A Prayer for Moving from Brokenness to Healing


A few weeks ago, Judson University featured one of my all-time favorite chapel speakers, simkinsRev. Ian Simkins, in a Spiritual Enrichment Week series of messages titled Beauty in the Common, with the word common taking on connotations related both to the ordinary and to that which we do together in community.  (If Ian were the pastor of a megachurch, he’d be an A-lister for youth conferences the world over; he communicates that well.  Connect with him here, if you’re interested: Ian Simkins.)  Ian took four different and seemingly dichotomous word pairings and showed how God brings beauty in each.

I was asked to provide a call to worship for the chapel message addressing both beauty in brokenness and beauty in healing.  I introduced it by noting the fortuitous grammatical inconsistency between the two words.  (Other chapel messages that week featured comparisons between two grammatically similar words: stillness and chaos, both nouns, for instance.)  Brokenness is a noun, while healing can take many forms.  It can be a noun (“I am grateful for the healing God brought to my life”), an adjective (“I want to wade in the healing waters”), or a verb (“Jesus often was found healing the sick”).  I then argued that most of the time, we tend to think of healing as a verb.

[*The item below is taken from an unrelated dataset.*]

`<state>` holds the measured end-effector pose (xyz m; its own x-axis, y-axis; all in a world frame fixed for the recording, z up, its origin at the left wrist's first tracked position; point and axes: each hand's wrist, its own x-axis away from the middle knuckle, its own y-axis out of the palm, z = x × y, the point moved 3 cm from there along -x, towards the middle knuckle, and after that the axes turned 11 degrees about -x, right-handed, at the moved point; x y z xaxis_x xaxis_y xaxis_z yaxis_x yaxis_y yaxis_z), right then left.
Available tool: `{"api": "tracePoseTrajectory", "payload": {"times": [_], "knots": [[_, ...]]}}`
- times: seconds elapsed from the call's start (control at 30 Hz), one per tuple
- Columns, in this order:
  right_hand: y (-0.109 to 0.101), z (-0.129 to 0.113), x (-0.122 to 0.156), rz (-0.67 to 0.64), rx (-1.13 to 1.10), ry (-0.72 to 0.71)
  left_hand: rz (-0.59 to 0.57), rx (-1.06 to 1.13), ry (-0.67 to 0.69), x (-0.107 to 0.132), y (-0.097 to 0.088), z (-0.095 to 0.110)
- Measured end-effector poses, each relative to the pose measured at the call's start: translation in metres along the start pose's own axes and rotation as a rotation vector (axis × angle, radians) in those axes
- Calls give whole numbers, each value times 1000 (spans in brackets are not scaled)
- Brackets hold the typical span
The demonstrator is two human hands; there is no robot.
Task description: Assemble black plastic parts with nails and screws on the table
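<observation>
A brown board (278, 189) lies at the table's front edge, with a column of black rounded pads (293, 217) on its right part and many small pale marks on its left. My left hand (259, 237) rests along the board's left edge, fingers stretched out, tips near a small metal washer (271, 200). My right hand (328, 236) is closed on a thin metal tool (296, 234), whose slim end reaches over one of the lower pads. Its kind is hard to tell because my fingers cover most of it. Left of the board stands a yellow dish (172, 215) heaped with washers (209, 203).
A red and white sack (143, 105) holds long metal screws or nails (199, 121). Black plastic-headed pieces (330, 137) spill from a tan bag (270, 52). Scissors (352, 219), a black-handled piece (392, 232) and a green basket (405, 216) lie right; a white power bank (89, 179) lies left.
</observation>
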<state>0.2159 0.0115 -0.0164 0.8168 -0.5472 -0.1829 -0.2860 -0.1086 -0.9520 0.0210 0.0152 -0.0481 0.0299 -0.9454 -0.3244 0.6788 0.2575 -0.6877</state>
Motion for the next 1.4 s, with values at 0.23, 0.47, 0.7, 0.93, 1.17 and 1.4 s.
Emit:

So what?  So when healing is used in this manner, it is a present participle, employed most commonly in the present progressive tense, which we use when we wish to articulate that something is ongoing and not finished.  Hence, if there’s beauty in healing, it’s beauty in an incomplete work.  In other words, we are broken people and God, in His grace and mercy, is in the process of healing us, but that work will not be complete this side of eternity.  Thus, whereas we can draw a pretty firm line that separates stillness from chaos, the line between brokenness and healing is quite a bit more porous for Christians.  Embracing this truth allows us to extend grace and mercy to ourselves and, especially, to others along our common journeys as disciples of Christ.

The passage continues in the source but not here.